Mercados asiáticos caem à medida que crise política da Coreia se aprofunda

Mercados asiáticos caem à medida que crise política da Coreia se aprofunda
Vatsala Gaur
09 de dez. de 2024, 04:01 AM
  • Ações asiáticas caem; índice Kospi da Coreia cai 2,3%, Kosdaq atinge mínima de quatro anos.
  • O petróleo sobe com o colapso do regime sírio; Assad recebe asilo em Moscou.
  • Os mercados estão de olho nas decisões dos bancos centrais e nos dados de inflação dos EUA esta semana.

As ações asiáticas enfrentaram um início turbulento da semana, já que a contínua agitação política na Coreia do Sul e a recuperação da demanda mais fraca do que o esperado na China pesaram no sentimento dos investidores.

Um índice regional de ações caiu 0,3%, com o índice Kospi da Coreia do Sul caindo até 2,3%.

O menor índice Kosdaq caiu mais de 4% para seu ponto mais baixo desde abril de 2020.

A Coreia do Sul continua sob escrutínio depois que legisladores pressionaram pela renúncia do presidente Yoon Suk Yeol, citando a breve imposição da lei marcial na semana passada.

As autoridades prometeram monitorar de perto a economia, enquanto o won enfraqueceu 1% em relação ao dólar, ressaltando as preocupações com a instabilidade política.
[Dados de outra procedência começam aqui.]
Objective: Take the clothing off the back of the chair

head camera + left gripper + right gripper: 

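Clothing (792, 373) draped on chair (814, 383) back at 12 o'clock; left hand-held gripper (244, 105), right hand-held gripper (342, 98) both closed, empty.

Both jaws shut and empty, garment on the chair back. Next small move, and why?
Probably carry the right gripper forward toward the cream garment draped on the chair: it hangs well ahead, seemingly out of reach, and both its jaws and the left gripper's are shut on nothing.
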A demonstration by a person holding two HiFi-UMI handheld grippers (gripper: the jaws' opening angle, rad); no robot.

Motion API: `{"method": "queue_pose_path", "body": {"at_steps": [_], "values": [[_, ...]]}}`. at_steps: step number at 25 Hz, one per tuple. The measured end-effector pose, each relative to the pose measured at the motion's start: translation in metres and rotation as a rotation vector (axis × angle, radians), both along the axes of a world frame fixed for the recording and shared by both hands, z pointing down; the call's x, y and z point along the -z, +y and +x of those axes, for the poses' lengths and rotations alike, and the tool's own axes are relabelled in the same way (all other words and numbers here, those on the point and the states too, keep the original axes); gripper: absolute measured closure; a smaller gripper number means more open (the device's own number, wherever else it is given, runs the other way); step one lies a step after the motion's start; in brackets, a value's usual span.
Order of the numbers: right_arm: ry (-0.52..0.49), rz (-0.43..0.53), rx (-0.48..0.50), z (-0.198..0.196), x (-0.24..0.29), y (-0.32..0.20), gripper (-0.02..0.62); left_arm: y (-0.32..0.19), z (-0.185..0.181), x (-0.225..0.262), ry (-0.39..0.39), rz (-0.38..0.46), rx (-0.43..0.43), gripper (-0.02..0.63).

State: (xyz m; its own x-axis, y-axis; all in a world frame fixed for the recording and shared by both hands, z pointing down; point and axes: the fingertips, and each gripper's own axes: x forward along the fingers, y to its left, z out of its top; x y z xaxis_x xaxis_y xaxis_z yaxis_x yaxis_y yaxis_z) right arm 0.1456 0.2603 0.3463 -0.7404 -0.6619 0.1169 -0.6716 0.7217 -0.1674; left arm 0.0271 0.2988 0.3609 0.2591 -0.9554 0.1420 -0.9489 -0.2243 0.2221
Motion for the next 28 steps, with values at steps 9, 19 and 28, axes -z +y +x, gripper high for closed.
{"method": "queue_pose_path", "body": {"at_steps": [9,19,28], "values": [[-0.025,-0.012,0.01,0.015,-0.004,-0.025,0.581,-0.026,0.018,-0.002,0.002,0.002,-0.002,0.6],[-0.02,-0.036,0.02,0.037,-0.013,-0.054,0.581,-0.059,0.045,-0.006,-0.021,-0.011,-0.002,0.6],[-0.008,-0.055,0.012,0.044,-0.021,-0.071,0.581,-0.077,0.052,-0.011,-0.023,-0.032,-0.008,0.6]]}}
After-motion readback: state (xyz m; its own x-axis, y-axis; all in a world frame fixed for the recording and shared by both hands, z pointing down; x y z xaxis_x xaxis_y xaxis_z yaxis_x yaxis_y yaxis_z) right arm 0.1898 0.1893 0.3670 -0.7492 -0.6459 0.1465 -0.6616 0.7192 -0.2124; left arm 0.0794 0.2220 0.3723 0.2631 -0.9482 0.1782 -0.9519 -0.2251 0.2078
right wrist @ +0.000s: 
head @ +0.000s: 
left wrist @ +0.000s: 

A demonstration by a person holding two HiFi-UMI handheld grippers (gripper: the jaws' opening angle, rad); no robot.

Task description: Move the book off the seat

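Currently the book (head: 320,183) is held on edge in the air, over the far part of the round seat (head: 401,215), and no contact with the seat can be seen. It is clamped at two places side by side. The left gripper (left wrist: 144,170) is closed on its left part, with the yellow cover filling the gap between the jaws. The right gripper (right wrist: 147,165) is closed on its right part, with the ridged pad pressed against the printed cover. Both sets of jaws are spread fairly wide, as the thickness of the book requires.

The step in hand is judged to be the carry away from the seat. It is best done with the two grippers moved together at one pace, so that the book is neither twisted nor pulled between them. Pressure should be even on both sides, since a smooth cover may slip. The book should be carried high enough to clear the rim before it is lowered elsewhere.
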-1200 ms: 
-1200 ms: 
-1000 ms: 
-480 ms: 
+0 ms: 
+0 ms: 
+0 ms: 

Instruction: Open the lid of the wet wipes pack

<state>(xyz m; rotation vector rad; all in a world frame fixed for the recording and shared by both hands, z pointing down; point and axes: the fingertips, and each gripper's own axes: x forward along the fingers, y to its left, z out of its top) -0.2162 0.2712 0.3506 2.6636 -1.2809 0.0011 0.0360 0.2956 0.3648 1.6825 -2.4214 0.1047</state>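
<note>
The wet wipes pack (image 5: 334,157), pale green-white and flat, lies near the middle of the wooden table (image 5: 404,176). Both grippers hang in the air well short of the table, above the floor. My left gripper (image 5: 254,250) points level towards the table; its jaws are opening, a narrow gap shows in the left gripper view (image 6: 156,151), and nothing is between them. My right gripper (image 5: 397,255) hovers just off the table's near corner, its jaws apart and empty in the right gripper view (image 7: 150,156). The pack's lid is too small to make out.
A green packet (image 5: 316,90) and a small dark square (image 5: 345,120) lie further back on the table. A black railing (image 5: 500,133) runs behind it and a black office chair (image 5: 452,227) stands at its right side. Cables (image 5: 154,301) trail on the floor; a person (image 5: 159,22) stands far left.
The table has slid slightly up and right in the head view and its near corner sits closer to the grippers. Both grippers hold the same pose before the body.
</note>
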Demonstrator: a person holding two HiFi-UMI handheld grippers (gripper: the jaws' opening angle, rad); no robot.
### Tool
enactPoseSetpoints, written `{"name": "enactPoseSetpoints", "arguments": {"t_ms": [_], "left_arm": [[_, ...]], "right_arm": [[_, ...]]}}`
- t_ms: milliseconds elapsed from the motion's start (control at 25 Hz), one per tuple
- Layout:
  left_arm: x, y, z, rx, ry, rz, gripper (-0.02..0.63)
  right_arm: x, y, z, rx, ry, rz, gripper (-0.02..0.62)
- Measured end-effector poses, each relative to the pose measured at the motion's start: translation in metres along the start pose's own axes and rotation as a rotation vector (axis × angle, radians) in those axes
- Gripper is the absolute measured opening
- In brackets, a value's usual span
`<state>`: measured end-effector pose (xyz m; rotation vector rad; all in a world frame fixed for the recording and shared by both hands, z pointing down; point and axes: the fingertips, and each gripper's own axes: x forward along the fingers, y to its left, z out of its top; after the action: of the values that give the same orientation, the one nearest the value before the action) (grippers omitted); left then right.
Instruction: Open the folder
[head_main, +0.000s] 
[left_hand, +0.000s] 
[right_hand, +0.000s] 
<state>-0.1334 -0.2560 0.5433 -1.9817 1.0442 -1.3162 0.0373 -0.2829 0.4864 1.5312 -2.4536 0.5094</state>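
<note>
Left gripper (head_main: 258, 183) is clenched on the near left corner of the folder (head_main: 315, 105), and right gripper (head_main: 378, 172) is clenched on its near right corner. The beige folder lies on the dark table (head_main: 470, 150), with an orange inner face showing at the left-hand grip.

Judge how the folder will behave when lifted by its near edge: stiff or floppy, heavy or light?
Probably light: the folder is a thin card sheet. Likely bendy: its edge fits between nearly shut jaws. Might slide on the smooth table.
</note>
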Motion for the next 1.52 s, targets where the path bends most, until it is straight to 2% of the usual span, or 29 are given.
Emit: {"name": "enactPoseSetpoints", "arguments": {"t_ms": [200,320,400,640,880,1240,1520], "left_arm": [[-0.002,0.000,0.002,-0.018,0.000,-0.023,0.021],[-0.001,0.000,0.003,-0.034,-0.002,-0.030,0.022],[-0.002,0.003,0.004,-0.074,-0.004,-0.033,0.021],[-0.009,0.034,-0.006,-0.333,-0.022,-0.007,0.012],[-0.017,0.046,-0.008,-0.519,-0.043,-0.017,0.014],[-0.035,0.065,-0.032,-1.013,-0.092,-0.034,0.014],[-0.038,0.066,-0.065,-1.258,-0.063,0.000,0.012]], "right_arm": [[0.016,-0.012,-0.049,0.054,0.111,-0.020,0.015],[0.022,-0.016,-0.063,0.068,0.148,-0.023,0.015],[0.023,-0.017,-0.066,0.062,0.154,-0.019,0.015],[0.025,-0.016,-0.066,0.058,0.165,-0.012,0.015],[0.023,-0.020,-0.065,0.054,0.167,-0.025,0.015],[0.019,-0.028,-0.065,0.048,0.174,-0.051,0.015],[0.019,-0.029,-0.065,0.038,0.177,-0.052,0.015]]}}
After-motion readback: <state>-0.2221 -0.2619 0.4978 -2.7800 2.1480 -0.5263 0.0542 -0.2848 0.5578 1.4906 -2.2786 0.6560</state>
Ações chinesas caem com dados de inflação, Japão sobe

Na China, dados revelaram um novo alívio da inflação do consumidor, sugerindo que as medidas para impulsionar a demanda não foram suficientes.

Espera-se que os números fracos amplifiquem os pedidos por um apoio fiscal mais forte na Conferência Central de Trabalho Econômico, que deve começar na quarta-feira.

As ações da China continental e de Hong Kong caíram com a notícia, refletindo a ansiedade dos investidores em relação à segunda maior economia do mundo.

O CSI 300 caiu 0,51% às 11h30, GMT+8.

Enquanto isso, o Japão ofereceu um ponto mais positivo na região, com dados revisados mostrando um crescimento econômico mais forte do que o esperado.

Os índices japoneses subiram e o iene se manteve estável, sinalizando resiliência antes da próxima decisão de política do Banco do Japão.

Turbulência no Oriente Médio eleva preços do petróleo

Os preços do petróleo subiram após o colapso do governo da Síria, adicionando incerteza geopolítica aos mercados de energia.

O presidente Bashar al-Assad e sua família teriam fugido para Moscou, onde receberam asilo da Rússia.

Os comerciantes também estão digerindo os cortes de preço do petróleo bruto da Arábia Saudita para a Ásia, maiores do que o esperado, que ocorrem em meio a um esforço mais amplo para estabilizar os mercados de petróleo após perdas semanais consecutivas.

Os preços do ouro também registraram ganhos, já que o banco central da China retomou as compras de ouro em novembro após um hiato de seis meses, refletindo a demanda potencial por ativos seguros em meio à instabilidade regional.

Mercados se preparam para eventos globais decisivos

A semana que se aproxima está repleta de desenvolvimentos significativos nas principais economias.

Espera-se que as decisões dos bancos centrais do Banco Central Europeu, do Banco do Canadá e do Banco Nacional Suíço favoreçam o afrouxamento, enquanto o banco central do Brasil pode apertar a política para combater a inflação.

Espera-se que o banco central da Austrália mantenha as taxas estáveis, citando as condições econômicas em desaceleração.

Nos EUA, os dados de inflação serão o foco principal enquanto os mercados avaliam o próximo movimento do Federal Reserve.

O presidente eleito Donald Trump reiterou seu apoio ao atual presidente do Fed, Jerome Powell, sinalizando continuidade na liderança.

Com uma probabilidade de 80% de corte de juros previsto para dezembro, os traders estão atentos para ver se uma leitura do Índice de Preços ao Consumidor (IPC) mais alta do que o esperado pode alterar a trajetória futura do Fed.

A cautela dos investidores define as perspectivas

Chris Weston, chefe de pesquisa do Pepperstone Group,disse à Bloomberg: “Esta será uma semana agitada, com riscos de eventos por toda parte.

Um dado quente do CPI dos EUA pode não necessariamente atrapalhar um corte na reunião do FOMC da próxima semana, mas pode moldar as perspectivas para mais flexibilização.”

À medida que os eventos globais se desenrolam, os mercados permanecem em alerta, refletindo uma postura cautelosa, mas vigilante, diante da turbulência política, das mudanças na política dos bancos centrais e da incerteza econômica.